The Unequal Distribution of Inequality in the Argentine Provinces
|Presented By||Professor Lucas González|
|Date||Thursday, 12 October 2017|
|Time||12h30 to 14h00|
|Venue||CCS Seminar Room A726, Denis Shepstone Building, Level 7|
Most Latin American countries have sharply reduced income inequality during the last decade. Despite these improvements at the aggregate national level, inequality within provinces or states in most countries is still enormous. In Argentina, the province of Tierra del Fuego is very equal by Latin American standards: it has a provincial Gini index similar to Canada’s and Australia’s (0.32 in 2011). Salta and Corrientes, in contrast, are the most unequal provinces in Argentina, with Gini indices similar to Guatemala’s and Malawi’s (0.45 and 0.46, respectively). After describing the cases using original income inequality panel data, the study attempts to identify systematic economic, social, and political factors at the provincial level of government related to the changing levels of inequality in the Argentine provinces.

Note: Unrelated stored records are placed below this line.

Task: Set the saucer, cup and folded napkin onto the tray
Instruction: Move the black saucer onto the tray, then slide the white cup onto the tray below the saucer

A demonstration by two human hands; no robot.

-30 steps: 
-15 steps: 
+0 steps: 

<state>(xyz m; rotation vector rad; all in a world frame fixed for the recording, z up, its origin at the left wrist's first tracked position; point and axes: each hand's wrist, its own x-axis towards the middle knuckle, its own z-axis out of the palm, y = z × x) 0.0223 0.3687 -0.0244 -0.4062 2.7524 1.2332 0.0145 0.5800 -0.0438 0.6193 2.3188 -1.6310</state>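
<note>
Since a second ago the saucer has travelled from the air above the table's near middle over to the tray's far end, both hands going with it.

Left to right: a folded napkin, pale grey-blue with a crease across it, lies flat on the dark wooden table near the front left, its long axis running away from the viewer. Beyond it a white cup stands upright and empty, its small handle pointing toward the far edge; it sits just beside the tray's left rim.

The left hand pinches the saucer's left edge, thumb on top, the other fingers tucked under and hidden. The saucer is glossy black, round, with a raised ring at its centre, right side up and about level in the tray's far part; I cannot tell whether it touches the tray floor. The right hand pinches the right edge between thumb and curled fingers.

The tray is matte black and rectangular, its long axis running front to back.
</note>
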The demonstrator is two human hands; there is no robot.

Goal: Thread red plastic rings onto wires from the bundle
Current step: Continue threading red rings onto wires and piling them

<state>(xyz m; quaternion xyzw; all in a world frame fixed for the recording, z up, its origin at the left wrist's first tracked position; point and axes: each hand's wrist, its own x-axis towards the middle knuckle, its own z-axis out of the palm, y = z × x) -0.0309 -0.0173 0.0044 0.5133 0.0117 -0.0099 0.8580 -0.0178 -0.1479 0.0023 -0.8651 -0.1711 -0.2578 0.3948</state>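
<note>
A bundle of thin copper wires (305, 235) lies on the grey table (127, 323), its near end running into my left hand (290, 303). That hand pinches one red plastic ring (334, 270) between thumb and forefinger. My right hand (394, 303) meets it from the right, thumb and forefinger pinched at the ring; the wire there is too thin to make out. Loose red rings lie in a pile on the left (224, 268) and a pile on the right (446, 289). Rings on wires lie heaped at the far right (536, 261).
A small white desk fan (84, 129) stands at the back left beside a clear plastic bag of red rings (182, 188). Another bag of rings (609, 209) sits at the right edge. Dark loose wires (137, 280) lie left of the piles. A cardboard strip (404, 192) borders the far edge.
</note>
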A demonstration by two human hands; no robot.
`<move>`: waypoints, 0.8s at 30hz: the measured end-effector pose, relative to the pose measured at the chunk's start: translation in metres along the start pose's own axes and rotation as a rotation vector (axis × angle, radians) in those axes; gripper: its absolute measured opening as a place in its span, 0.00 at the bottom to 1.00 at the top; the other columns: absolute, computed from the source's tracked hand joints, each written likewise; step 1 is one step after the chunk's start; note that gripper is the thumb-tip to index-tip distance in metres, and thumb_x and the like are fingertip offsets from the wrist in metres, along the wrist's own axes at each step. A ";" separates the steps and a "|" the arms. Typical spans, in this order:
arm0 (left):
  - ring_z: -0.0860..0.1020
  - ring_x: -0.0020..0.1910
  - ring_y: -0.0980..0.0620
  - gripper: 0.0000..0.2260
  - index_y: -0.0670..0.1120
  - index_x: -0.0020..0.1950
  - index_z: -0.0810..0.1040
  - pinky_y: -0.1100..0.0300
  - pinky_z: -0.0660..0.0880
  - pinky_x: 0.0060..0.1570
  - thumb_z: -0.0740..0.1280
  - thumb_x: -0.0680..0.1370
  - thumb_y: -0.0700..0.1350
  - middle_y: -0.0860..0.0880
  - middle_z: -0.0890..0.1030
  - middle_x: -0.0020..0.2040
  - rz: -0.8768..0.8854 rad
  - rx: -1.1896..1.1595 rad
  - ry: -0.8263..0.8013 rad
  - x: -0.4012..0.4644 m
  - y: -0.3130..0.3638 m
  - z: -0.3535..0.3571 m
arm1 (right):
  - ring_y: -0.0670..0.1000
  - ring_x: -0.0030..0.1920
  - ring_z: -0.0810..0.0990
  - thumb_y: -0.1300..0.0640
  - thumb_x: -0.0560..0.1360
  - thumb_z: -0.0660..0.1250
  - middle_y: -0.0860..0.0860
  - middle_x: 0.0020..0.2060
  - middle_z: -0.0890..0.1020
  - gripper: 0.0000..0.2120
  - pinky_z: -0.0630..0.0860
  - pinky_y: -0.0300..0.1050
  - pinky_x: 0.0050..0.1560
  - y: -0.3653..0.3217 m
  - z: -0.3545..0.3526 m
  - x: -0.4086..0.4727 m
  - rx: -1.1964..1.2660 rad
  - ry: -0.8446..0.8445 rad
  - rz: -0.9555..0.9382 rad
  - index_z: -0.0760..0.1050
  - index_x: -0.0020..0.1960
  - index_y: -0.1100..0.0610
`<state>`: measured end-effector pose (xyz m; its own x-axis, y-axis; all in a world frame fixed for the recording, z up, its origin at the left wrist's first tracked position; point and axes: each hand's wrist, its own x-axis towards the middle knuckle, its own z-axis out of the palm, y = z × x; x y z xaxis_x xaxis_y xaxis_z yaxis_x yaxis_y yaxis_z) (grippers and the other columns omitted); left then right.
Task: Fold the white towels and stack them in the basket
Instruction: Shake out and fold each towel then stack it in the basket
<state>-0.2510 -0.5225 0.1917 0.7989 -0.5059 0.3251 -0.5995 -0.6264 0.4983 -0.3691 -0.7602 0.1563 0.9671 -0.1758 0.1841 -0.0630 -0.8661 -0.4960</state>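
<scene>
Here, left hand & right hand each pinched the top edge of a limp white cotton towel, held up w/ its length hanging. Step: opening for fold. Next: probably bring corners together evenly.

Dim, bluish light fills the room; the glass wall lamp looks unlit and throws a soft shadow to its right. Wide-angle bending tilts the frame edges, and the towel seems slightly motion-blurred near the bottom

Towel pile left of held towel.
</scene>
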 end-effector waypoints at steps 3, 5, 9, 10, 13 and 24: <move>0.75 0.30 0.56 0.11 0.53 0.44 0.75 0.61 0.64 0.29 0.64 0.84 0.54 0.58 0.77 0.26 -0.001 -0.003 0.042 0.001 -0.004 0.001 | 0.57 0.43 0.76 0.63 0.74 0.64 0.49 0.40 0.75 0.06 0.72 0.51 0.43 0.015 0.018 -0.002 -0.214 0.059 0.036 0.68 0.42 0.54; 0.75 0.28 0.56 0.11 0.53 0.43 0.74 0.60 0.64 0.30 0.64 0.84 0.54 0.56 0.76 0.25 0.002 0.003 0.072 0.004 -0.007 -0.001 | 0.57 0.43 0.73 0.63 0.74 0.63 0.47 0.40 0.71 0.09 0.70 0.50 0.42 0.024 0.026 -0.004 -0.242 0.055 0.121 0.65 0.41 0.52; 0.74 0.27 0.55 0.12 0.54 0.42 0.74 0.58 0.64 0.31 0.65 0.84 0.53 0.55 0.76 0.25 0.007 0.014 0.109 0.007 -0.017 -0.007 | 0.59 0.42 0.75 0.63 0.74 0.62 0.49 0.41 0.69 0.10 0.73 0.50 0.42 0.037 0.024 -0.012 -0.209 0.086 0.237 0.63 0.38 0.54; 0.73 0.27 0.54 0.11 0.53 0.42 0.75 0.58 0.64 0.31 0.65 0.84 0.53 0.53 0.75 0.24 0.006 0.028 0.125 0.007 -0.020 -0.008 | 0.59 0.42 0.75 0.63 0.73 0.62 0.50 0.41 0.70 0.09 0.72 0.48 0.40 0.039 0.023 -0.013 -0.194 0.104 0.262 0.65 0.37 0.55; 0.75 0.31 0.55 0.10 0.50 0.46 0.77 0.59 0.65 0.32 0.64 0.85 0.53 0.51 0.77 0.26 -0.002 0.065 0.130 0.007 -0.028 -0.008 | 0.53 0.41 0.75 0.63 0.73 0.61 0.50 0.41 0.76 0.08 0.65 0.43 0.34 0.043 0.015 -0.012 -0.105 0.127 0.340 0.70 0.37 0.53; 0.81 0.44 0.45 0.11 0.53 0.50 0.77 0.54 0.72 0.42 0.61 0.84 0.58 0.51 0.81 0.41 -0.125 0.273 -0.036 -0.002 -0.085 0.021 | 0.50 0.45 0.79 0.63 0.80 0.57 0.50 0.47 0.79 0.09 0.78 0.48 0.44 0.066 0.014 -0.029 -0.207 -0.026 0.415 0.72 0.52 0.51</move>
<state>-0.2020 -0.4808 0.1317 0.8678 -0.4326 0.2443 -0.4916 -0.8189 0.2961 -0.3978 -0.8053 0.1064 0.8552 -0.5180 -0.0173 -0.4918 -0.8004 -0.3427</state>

Lucas González holds a PhD in Political Science from the University of Notre Dame. He also holds an MA in Political Science (University of Notre Dame), an MSc in Latin American Studies (University of Oxford), and an MA in Public Policy and Development (Georgetown University-UNSAM). His research interests are federalism, inequality, redistribution, and the political economy of redistributive transfers. He is a researcher at the National Council for Scientific and Technical Research (CONICET), professor at the Universidad Nacional de San Martín, and researcher at the Universidad Católica Argentina. He recently published a book with Routledge and has co-authored two others. He has also written articles for edited volumes and peer-reviewed journals, the last of which were published in The Journal of Politics, Comparative Politics, Latin American Research Review, Latin American Politics and Society, Publius: The Journal of Federalism, Journal of Politics in Latin America, among others.